§ **EXERCISE DIRECTIONS**
Consider the records below. How many of their lines include the word "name"? State the number and nothing else.

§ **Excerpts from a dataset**
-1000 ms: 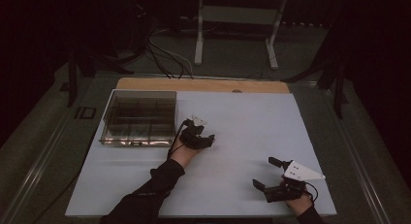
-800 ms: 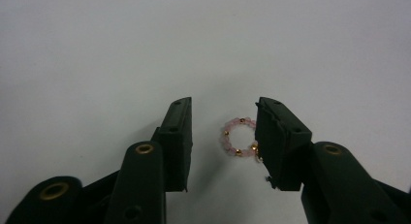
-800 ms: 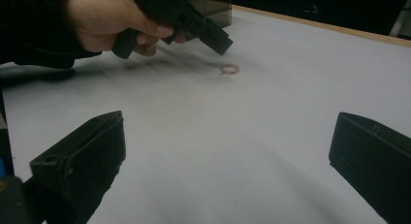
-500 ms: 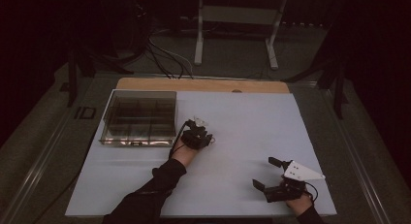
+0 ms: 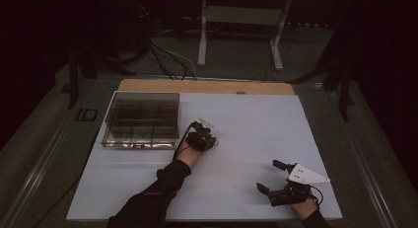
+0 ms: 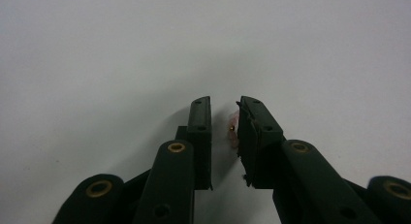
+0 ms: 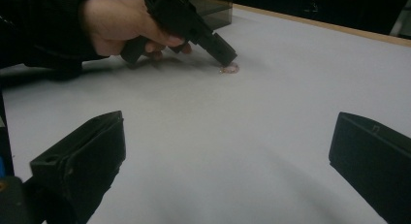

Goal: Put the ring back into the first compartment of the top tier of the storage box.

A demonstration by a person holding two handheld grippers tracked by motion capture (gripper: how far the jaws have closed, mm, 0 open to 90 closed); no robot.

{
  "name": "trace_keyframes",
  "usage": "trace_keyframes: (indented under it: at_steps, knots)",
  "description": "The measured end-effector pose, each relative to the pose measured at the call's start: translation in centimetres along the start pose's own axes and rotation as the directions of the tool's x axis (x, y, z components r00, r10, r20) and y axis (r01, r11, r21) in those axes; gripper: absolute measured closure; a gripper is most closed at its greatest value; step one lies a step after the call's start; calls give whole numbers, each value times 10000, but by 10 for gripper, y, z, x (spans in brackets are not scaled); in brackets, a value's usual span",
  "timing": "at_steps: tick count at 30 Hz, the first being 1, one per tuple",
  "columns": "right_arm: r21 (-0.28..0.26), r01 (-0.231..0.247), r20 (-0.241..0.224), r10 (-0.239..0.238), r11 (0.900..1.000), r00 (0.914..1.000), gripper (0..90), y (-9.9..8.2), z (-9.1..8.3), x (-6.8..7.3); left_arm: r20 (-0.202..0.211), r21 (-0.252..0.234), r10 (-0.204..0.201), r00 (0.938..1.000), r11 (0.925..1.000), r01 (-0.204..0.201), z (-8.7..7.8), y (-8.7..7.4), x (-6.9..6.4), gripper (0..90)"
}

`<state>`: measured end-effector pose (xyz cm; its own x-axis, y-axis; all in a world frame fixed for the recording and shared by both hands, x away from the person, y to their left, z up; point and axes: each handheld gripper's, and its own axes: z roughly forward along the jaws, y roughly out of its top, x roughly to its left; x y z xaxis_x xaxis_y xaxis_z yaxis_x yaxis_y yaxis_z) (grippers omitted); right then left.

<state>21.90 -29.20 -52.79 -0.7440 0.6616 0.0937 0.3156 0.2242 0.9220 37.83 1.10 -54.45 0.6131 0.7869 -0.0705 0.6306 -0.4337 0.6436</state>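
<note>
A small pinkish ring-like piece (image 6: 233, 129) with a gold speck lies on the white table. It sits between the jaws of my left gripper (image 6: 225, 107), against the right-hand jaw, with a narrow gap to the other jaw. In the right gripper view the left gripper (image 7: 225, 56) points its tips down onto the pink piece (image 7: 229, 68). From above, the left gripper (image 5: 208, 131) is near the table's middle, just right of the tray. My right gripper (image 5: 270, 176) rests at the front right, jaws wide open and holding nothing (image 7: 228, 132).
A dark clear tray (image 5: 143, 95) with several compartments stands at the back left of the white table sheet (image 5: 256, 119); its corner (image 7: 213, 10) shows behind the left hand. A wooden strip (image 5: 207, 86) runs along the far edge. Cables and a stand lie beyond.
The left hand and its gripper have shifted slightly and settled with the tips down on the table. The right gripper has stayed where it was.
</note>
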Motion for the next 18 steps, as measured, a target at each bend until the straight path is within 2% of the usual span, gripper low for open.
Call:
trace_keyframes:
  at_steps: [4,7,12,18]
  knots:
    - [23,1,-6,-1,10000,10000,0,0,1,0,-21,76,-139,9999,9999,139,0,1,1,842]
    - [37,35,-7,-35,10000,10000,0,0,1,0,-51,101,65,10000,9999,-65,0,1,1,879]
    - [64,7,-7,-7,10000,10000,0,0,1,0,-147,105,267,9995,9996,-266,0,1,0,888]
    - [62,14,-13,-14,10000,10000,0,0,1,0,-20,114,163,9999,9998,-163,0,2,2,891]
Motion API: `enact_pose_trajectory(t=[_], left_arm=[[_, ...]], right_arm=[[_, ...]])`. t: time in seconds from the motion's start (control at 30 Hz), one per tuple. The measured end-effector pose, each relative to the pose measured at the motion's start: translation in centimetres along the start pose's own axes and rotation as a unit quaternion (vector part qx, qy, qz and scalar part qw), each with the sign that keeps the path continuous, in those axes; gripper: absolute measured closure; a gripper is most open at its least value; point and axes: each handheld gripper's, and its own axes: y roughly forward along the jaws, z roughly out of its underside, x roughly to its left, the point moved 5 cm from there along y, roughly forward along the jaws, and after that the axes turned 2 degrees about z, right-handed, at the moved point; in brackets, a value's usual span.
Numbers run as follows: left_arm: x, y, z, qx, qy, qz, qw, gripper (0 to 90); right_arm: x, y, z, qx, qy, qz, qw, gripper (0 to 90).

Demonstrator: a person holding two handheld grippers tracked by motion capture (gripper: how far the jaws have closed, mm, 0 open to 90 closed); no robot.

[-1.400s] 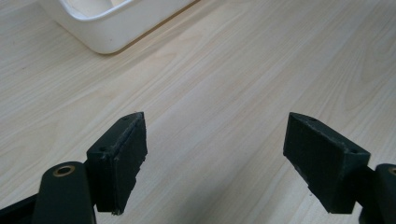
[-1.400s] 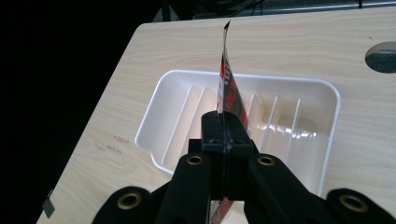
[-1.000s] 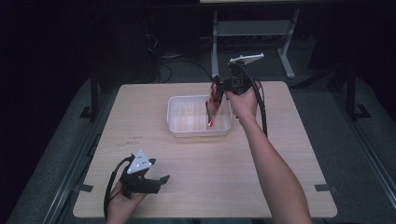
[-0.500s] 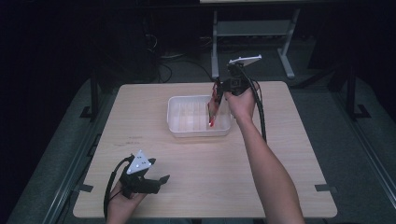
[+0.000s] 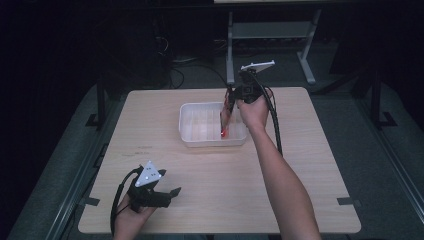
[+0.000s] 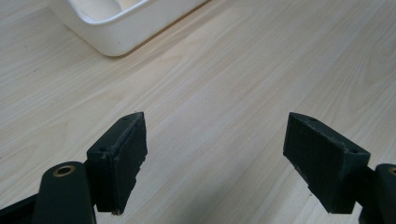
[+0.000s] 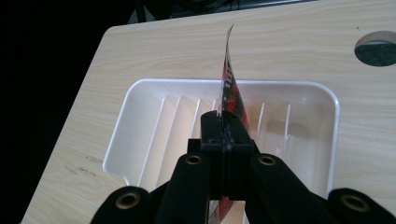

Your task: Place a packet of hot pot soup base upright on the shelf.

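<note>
Red-and-black printed packet, thin and flat, glossy; probably a foil sachet, though the print is too small to read. Clamped edge-on between the closed fingers of the right gripper, it hangs over the right-hand part of the white plastic tray, its lower end down inside the tray near the front wall.

Step in hand, as judged: setting the packet into the tray. To do it well, lower until the packet's bottom edge rests on the ribbed floor, tilt it flat so it does not stand and topple against a divider rib, then part the fingers and lift straight up clear of the rim.

Left gripper: fingers wide apart, holding nothing, resting low at the near left of the tabletop, well apart from the tray.

Surface: pale wood-grain laminate, bare but for the tray; a round cable hole in one corner.

Room: dark; grey metal frame and loose cables behind the tabletop.
</note>
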Motion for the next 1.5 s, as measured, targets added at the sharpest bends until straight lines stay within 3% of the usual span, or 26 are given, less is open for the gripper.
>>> enact_pose_trajectory(t=[1.03, 1.5], left_arm=[[0.1, 0.2, -0.1, -0.001, 0.0, 0.004, 1.0, 21.3], [0.1, 0.2, -0.1, -0.003, -0.003, 0.003, 1.0, 21.3]], right_arm=[[-0.3, 1.6, 0.9, 0.016, 0.001, -0.017, 0.9997, 84.1], [-0.6, 0.7, 1.1, 0.011, -0.006, -0.029, 0.9995, 80.4]])
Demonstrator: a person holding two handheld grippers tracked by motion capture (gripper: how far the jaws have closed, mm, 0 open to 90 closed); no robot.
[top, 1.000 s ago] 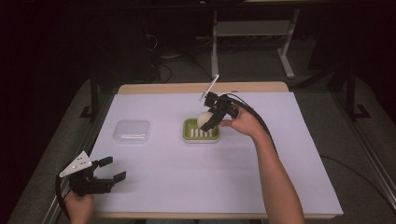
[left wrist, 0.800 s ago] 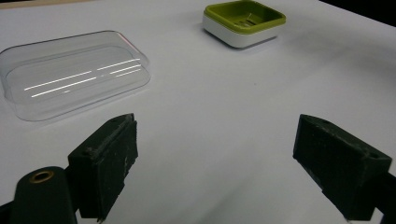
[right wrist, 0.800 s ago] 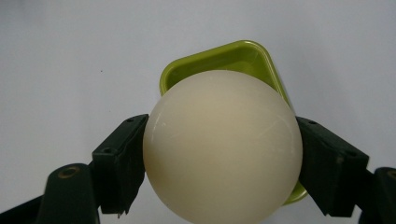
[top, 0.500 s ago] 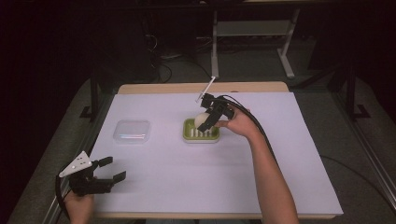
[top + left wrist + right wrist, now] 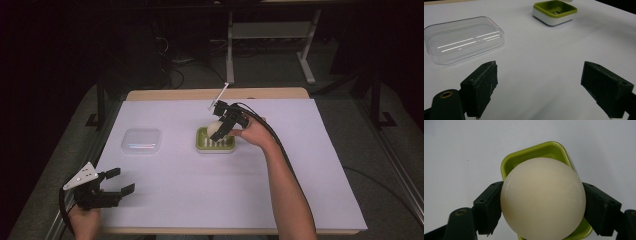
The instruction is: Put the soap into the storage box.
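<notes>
A: The right gripper [image 5: 218, 131] is clenched on the ball [image 5: 543, 198], one jaw on each side of it. Half a second ago the ball is not plainly seen at the dish; now, in the high view, it shows pale and round between the jaws, over the far left part of the dish [image 5: 227, 146].

B: Above the dish or in it?

A: Cannot tell from the high view. In the right gripper view the green rim shows behind and below the ball, so the ball looks lifted clear, or nearly so. Contact with the dish floor is hidden.

B: And a second ago?

A: The ball sits a little more to the left over the dish, and the hand with it. The shift is small: a slight move right and away.

B: Meaning?

A: Likely the ball is being lifted out of the dish, or set into it; the direction is not certain. The grip looks centred, though a smooth sphere can slip if the jaws ease.

B: The other hand?

A: The left gripper [image 5: 111, 186] lies at the near left corner of the table [image 5: 320, 165], jaws spread wide and grasping nothing, in the same place as before. The clear lid [image 5: 464, 46] lies just beyond it, well apart from the dish.
</notes>
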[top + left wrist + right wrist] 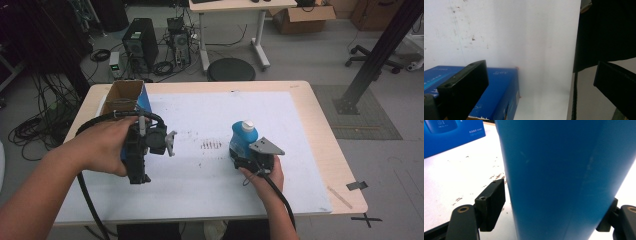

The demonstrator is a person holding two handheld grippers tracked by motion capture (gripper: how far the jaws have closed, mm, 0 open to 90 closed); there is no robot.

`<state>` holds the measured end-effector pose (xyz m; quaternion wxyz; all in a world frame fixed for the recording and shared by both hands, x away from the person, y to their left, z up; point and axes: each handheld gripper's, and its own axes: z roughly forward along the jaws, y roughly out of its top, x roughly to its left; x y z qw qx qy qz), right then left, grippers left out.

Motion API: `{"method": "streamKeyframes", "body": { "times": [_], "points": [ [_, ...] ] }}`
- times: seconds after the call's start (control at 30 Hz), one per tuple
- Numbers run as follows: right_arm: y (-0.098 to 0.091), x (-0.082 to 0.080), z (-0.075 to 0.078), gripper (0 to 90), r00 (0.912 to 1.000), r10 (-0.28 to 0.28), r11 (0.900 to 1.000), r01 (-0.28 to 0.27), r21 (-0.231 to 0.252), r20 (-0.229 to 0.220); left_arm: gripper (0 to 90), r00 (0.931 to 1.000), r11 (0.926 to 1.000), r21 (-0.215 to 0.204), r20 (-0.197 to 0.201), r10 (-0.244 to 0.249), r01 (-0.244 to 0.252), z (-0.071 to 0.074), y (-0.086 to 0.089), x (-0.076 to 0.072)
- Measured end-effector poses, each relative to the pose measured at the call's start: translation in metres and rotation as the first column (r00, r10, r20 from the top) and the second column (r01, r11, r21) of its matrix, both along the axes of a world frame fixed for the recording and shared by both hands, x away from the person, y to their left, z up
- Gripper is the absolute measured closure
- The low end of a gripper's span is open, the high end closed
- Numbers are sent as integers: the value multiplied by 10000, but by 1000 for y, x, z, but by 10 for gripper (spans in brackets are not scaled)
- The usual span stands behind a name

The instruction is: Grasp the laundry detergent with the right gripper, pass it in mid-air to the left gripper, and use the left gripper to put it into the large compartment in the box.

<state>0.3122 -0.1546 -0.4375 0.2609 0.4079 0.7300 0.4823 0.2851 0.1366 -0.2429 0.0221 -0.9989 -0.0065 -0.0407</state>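
Right gripper (pixel 239 159): your right hand (pixel 264 176) holds it low near the table's right half, toward the near edge. Its jaws sit on either side of the blue bottle (pixel 243 140). In the right gripper view the bottle (pixel 564 177) stands between the jaws; a narrow gap shows at the left jaw, the right jaw is mostly hidden behind the bottle, so you cannot tell whether the pads press it.

Bottle: blue, white cap, upright on the white mat (pixel 210 115), right of the mat's middle.

Left gripper (pixel 172 144): your left hand (pixel 107 145) holds it above the mat's left part, jaws pointing toward the middle. In the left gripper view the jaws stand spread, with nothing between them but mat (pixel 524 45) below.

Box (pixel 125 97): open cardboard box with blue sides, at the table's far left corner, just beyond the left gripper. Its blue side (pixel 499 92) shows under the left jaw in the left gripper view.

Mat: white, covers most of the tabletop (pixel 320 125); dark specks (pixel 211 146) lie near its middle, between the two grippers.
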Motion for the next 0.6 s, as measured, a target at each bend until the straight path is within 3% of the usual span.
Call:
{"method": "streamKeyframes", "body": {
  "times": [0.6],
  "points": [
    [1, -1, -2, 316, 9999, -109, 9999, 109, 12, 109, 3, 10000, 10000, -19, 21, -58, 58, 0, -3, 1]
  ]
}}
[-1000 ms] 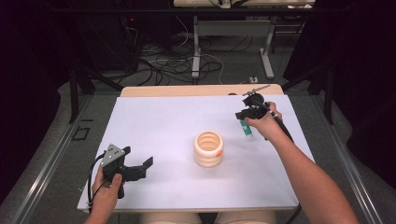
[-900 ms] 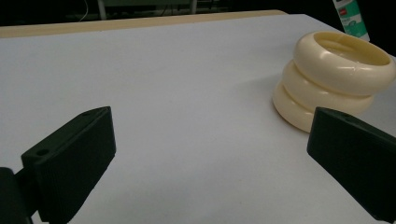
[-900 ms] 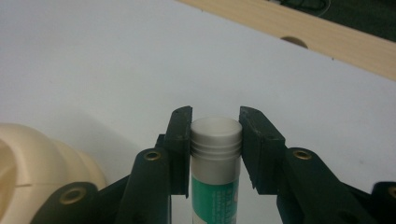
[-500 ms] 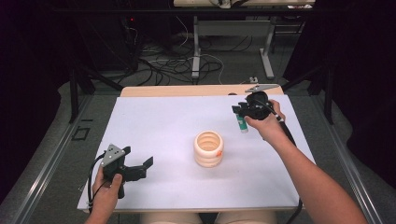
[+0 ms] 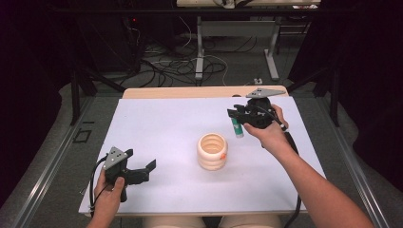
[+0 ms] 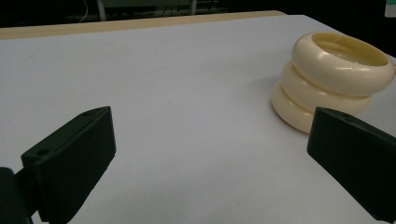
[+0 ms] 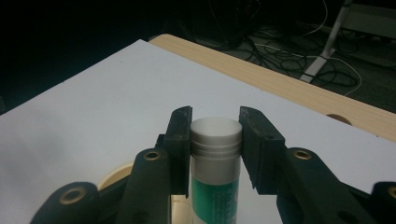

§ **COMPLETED TASK**
2